__Aim of the exercise__.
Exact reproduction required: the lines below from the line with "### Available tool" to the line with "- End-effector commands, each", both ends included, and no others.

__Data records__.

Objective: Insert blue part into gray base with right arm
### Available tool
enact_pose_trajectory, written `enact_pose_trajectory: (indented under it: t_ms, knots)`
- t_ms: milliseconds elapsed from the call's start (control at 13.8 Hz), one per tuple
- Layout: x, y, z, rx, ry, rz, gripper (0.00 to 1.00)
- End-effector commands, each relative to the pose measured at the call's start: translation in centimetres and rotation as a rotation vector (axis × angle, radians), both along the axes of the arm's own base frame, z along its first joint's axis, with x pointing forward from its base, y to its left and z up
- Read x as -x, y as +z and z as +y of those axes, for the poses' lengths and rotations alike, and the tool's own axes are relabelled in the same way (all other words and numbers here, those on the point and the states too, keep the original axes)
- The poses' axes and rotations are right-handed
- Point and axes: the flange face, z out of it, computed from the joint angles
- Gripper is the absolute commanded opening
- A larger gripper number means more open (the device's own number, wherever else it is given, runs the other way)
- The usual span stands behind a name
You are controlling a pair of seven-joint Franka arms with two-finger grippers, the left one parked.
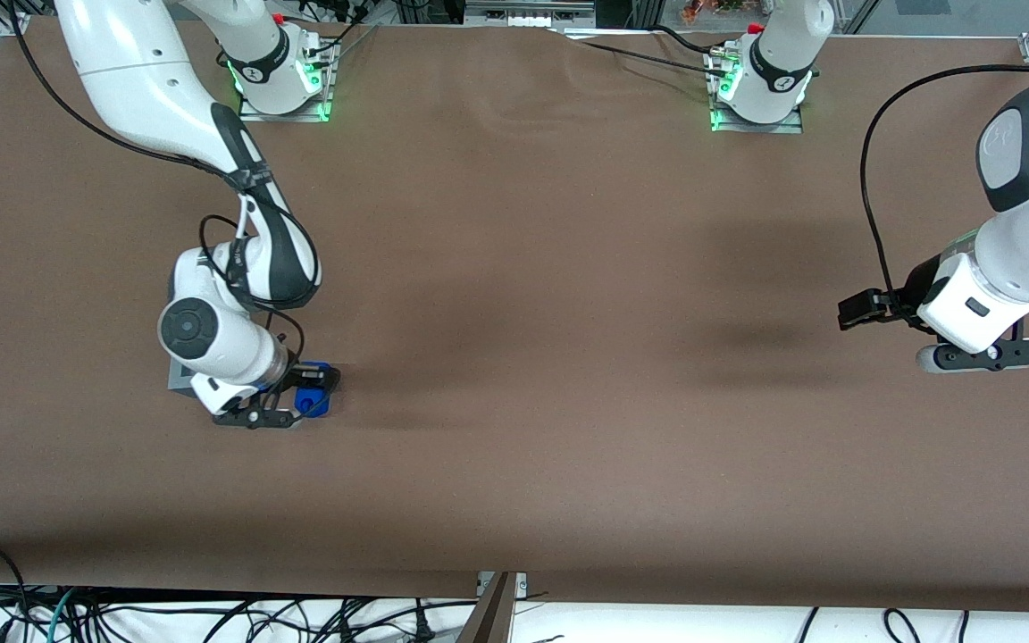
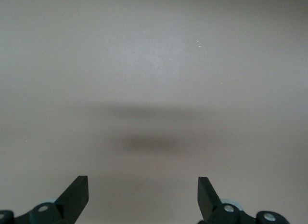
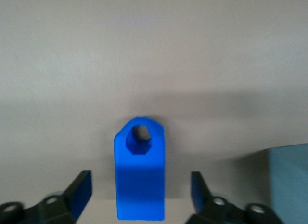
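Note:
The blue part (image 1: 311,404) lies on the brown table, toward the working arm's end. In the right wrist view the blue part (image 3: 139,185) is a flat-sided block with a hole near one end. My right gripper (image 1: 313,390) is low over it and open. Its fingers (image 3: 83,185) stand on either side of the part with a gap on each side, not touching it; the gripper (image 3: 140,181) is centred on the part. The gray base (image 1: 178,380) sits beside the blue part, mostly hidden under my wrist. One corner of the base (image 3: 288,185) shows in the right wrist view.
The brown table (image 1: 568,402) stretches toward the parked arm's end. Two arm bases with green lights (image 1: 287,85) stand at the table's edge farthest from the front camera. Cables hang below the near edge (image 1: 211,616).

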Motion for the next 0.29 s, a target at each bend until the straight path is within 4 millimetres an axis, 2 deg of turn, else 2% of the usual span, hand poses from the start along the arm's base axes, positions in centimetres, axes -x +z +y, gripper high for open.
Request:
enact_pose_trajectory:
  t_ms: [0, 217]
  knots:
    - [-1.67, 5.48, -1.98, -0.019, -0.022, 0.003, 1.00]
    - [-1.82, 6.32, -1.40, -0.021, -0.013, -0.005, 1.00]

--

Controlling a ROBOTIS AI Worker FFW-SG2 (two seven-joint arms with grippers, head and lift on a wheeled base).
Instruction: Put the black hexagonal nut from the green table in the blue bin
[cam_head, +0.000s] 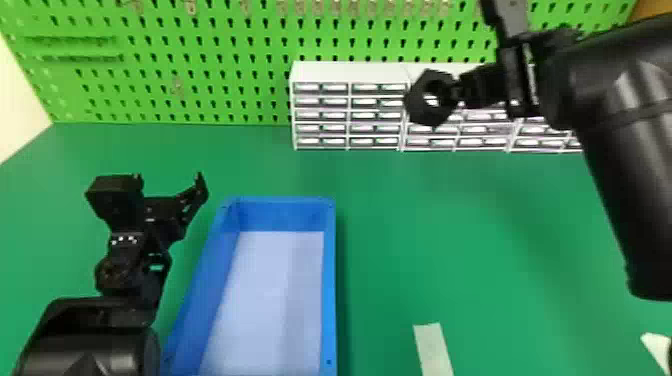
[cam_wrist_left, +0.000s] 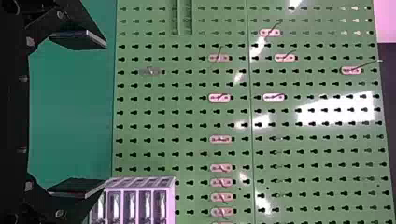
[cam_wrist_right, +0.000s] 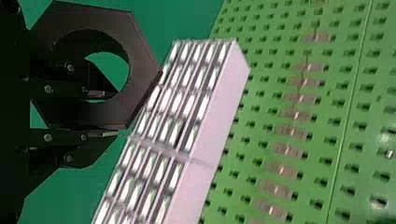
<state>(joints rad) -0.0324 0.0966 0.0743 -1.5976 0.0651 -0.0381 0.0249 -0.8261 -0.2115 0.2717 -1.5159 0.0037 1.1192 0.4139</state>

__Expected answer__.
### Available tool
enact_pose_trajectory, written `enact_pose_trajectory: (indented under it: t_ms, knots)`
- t_ms: milliseconds elapsed from the call's start (control at 13.8 Hz), one per tuple
- Layout: x, y, z, rx, ry, rz, gripper (0.00 to 1.00)
- End-effector commands, each relative to the pose measured at the call's start: translation in centimetres and rotation as a rotation vector (axis × angle, radians), both along the axes of the arm's own base frame, z along its first joint's axis, with x pointing forward from its base, y to its left and z up

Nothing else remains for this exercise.